[WORK ORDER] From start to end, print the entire listing below exactly.

══ GIVEN DATA

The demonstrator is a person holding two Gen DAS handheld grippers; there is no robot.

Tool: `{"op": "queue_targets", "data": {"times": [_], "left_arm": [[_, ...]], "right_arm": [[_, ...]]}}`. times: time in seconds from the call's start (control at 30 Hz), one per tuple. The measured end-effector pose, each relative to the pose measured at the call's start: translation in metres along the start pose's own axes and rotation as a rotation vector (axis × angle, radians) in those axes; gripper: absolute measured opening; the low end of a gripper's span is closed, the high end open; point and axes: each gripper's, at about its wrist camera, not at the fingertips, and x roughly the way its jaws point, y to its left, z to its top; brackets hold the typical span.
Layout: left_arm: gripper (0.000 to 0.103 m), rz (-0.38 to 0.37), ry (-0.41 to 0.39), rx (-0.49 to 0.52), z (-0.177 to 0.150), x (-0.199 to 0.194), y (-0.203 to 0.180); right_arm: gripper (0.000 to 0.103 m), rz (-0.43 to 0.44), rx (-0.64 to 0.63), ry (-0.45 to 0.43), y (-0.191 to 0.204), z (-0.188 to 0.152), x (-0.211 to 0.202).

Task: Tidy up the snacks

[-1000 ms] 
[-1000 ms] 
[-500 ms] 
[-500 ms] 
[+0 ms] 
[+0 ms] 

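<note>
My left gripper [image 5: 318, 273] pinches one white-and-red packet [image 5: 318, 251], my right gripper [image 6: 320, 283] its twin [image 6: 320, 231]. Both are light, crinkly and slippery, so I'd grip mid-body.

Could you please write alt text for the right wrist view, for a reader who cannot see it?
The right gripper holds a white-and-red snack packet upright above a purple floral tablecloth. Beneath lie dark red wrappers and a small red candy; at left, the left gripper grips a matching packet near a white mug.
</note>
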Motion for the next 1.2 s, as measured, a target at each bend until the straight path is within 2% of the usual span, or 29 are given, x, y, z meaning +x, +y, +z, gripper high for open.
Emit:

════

[SOLUTION BELOW]
The demonstrator is a person holding two Gen DAS handheld grippers; there is no robot.

Tool: `{"op": "queue_targets", "data": {"times": [_], "left_arm": [[_, ...]], "right_arm": [[_, ...]]}}`. times: time in seconds from the call's start (control at 30 Hz), one per tuple. The measured end-effector pose, each relative to the pose measured at the call's start: translation in metres along the start pose's own axes and rotation as a rotation vector (axis × angle, radians) in those axes; gripper: absolute measured opening; the low end of a gripper's span is closed, the high end open; point and axes: each gripper's, at about its wrist camera, not at the fingertips, and x roughly the way its jaws point, y to its left, z to its top; brackets hold the typical span.
Layout: left_arm: gripper (0.000 to 0.103 m), rz (-0.38 to 0.37), ry (-0.41 to 0.39), rx (-0.49 to 0.52), z (-0.177 to 0.150), x (-0.199 to 0.194), y (-0.203 to 0.180); right_arm: gripper (0.000 to 0.103 m), rz (-0.43 to 0.44), rx (-0.64 to 0.63), ry (-0.45 to 0.43), y (-0.191 to 0.204), z (-0.188 to 0.152), x (-0.211 to 0.202).

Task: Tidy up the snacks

[-1000 ms] 
[-1000 ms] 
[-500 ms] 
[-500 ms] 
[+0 ms] 
[+0 ms] 

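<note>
My left gripper [image 5: 318, 273] pinches one white-and-red packet [image 5: 318, 251], my right gripper [image 6: 320, 283] its twin [image 6: 320, 231]. Both are light, crinkly and slippery, so I'd grip mid-body.

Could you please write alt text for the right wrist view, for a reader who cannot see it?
The right gripper holds a white-and-red snack packet upright above a purple floral tablecloth. Beneath lie dark red wrappers and a small red candy; at left, the left gripper grips a matching packet near a white mug.
</note>
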Motion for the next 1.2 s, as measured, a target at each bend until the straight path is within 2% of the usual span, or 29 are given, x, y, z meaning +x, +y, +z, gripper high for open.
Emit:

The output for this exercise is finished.